When the thick horn windows showed a cloudy light, he groaned with pain, staggered to his feet, and crammed his fists against his belly. She knew what was coming and tucked the pail beneath his buttocks as he voided himself, doubled over in agony.
“There,” she said, “there,” as if he were one of her sick children, and washed him with Beard-Papa water that she had brought from her home. She lowered the stinking pail on the pulley, and called to the stable boy to tip it in the midden and wash out the pail and return it. Then she washed her hands in the Beard-Papa water and made herself as comfortable as she could against the planking of the wooden wall, and once again took him in her arms and laid his head on her shoulder.

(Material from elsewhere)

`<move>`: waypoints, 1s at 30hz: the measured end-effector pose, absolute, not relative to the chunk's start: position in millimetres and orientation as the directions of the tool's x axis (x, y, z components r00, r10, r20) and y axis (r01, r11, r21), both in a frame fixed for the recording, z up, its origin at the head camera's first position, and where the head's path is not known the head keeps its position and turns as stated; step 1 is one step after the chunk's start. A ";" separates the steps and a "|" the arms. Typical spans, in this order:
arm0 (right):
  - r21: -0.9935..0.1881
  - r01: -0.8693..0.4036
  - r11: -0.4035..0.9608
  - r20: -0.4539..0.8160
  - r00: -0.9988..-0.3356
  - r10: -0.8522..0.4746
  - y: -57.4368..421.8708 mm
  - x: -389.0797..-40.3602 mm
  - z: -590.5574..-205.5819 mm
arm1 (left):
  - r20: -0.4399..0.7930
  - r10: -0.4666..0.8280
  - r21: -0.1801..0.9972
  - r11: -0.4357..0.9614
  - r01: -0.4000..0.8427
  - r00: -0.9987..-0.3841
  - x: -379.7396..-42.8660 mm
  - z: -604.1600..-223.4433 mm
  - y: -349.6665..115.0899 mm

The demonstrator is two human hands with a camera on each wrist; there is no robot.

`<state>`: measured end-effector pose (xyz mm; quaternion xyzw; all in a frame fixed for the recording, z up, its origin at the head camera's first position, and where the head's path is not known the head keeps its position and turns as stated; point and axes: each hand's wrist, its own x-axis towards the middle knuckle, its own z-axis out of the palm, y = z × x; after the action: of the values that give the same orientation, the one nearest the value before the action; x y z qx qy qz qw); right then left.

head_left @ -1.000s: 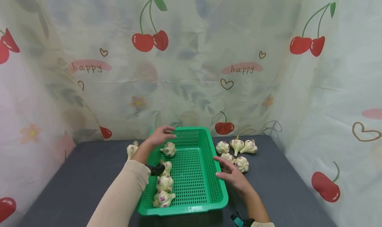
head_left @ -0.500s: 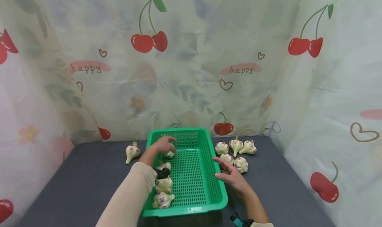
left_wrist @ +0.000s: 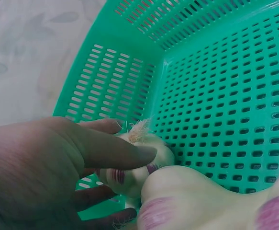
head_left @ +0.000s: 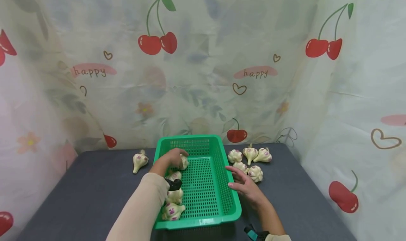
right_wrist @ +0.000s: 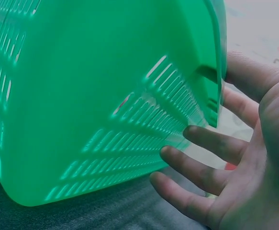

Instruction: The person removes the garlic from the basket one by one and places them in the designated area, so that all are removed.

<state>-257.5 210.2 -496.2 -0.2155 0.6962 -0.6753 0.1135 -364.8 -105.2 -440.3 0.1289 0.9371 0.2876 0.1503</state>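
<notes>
My left hand reaches into the left side of a green plastic basket and grips a garlic bulb. In the left wrist view, the thumb lies across that bulb's top beside its root tuft, with fingers around its far side. Other garlic bulbs form a line along the basket's left wall, one of them close against the gripped bulb. At the basket's right rim is my right hand, its fingers spread and loosely extended. The right wrist view has thumb at the rim and fingertips near the slotted outer wall.
One garlic bulb lies on the dark table left of the basket. Several more bulbs are grouped beyond the right hand. A cherry-print curtain hangs behind and along both sides.
From above the basket's back left, my left hand has come down onto the garlic bulb and closed its fingers around it. My right hand has stayed at the rim.
</notes>
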 end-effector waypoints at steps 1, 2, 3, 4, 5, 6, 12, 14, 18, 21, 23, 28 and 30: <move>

Alinor dozed, dreaming incoherent dreams of love, of a man who spoke of “a woman like you in a place like this,” of a world where women were not condemned in church before the men who were sinners like them, who had sinned with them. She dreamed of Alys and her sweetheart, Richard Stoney, of Rob and the life he might live if they were not poor and born to be poor, of Zachary sailing far away and saying into the wind of the dream, as he had once said so bitterly to her: “Your trouble is that nothing real is ever enough for you.”
She woke in daylight, cramped, with a sense of defeat. All her pride in her passion of the night was gone. She thought Zachary was right and that she had misled herself and misled her children, and he had spoken the truth—not when he said that she danced with faeries, but that she longed to be with them. All her life she had wanted more than the life she was born to; but this morning she knew she had sunk very low: a poor woman, about to be disgraced before her neighbors, working as that lowest of beings: a plague nurse, almost a layer-out, only one step above a porter of a plague cart heaped with dead bodies, calling for people to bring out their dead. She knew no work lower than a plague nurse, and her folly and her love had brought her down to this: locked up with a dying man, who was foresworn, and who had never said that he loved her.